- Aim of the exercise -
Your task is to reproduce, verbatim and without pictures, the lines from the opening of the listing through the line containing "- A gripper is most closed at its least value".
········
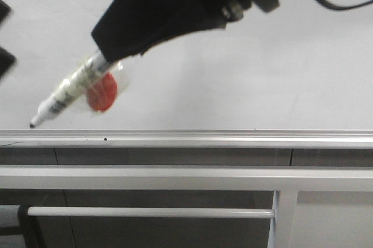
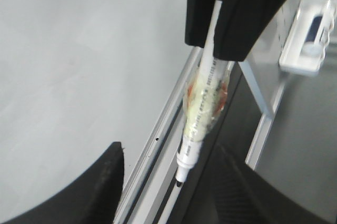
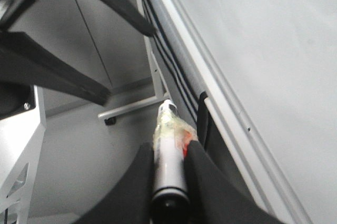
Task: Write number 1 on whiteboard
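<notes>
The whiteboard (image 1: 245, 73) fills the upper part of the front view, with its silver bottom rail (image 1: 233, 138) below. No black stroke shows on it; the number 1 is not in view. My right gripper (image 1: 116, 49) comes in from the upper right and is shut on a white marker pen (image 1: 64, 93) wrapped in clear tape with a red patch. The pen slants down to the left, its black tip just above the rail; I cannot tell if it touches. The right wrist view shows the pen (image 3: 168, 155) between the fingers. My left gripper (image 2: 167, 153) is open and empty, at the far left edge (image 1: 4, 35).
A tiny black dot (image 1: 105, 139) sits on the rail. White frame bars (image 1: 175, 178) and a thin rod (image 1: 145, 212) run below the board. A white holder (image 2: 310, 39) with something in it hangs to one side in the left wrist view.
</notes>
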Controlling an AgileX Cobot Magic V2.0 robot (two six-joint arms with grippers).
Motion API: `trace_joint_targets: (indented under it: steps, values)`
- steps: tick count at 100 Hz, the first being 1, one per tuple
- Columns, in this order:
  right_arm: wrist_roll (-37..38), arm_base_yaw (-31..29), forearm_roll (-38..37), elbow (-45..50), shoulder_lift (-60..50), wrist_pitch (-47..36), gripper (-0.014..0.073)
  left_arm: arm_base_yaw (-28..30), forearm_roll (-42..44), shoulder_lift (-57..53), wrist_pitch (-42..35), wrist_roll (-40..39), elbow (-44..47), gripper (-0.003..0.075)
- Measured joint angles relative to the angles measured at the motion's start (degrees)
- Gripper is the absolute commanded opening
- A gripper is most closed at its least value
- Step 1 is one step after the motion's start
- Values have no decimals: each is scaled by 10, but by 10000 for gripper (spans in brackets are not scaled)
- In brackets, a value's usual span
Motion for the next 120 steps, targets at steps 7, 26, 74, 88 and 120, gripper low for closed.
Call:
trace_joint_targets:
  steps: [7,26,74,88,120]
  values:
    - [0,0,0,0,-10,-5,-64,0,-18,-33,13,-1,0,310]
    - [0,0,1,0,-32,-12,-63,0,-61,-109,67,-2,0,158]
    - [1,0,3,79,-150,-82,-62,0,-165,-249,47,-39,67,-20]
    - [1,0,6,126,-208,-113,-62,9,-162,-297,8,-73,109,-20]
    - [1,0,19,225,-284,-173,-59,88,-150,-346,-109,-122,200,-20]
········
- Task answer -
Task: Write number 1 on whiteboard
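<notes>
The whiteboard (image 1: 245, 73) fills the upper part of the front view, with its silver bottom rail (image 1: 233, 138) below. No black stroke shows on it; the number 1 is not in view. My right gripper (image 1: 116, 49) comes in from the upper right and is shut on a white marker pen (image 1: 64, 93) wrapped in clear tape with a red patch. The pen slants down to the left, its black tip just above the rail; I cannot tell if it touches. The right wrist view shows the pen (image 3: 168, 155) between the fingers. My left gripper (image 2: 167, 153) is open and empty, at the far left edge (image 1: 4, 35).
A tiny black dot (image 1: 105, 139) sits on the rail. White frame bars (image 1: 175, 178) and a thin rod (image 1: 145, 212) run below the board. A white holder (image 2: 310, 39) with something in it hangs to one side in the left wrist view.
</notes>
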Controlling an AgileX Cobot Magic V2.0 robot (two six-joint arms with grippers).
Motion API: `trace_joint_targets: (indented under it: steps, values)`
- steps: tick count at 100 Hz, the first being 1, one per tuple
- Columns, in this order:
  right_arm: wrist_roll (-37..38), arm_base_yaw (-31..29), forearm_roll (-38..37), elbow (-45..50), shoulder_lift (-60..50), wrist_pitch (-47..36), gripper (-0.014..0.073)
  left_arm: arm_base_yaw (-28..30), forearm_roll (-42..44), shoulder_lift (-57..53), wrist_pitch (-42..35), wrist_roll (-40..39), elbow (-44..47), gripper (-0.003..0.075)
- Measured joint angles relative to the angles measured at the motion's start (degrees)
- Gripper is the absolute commanded opening
- A gripper is most closed at its least value

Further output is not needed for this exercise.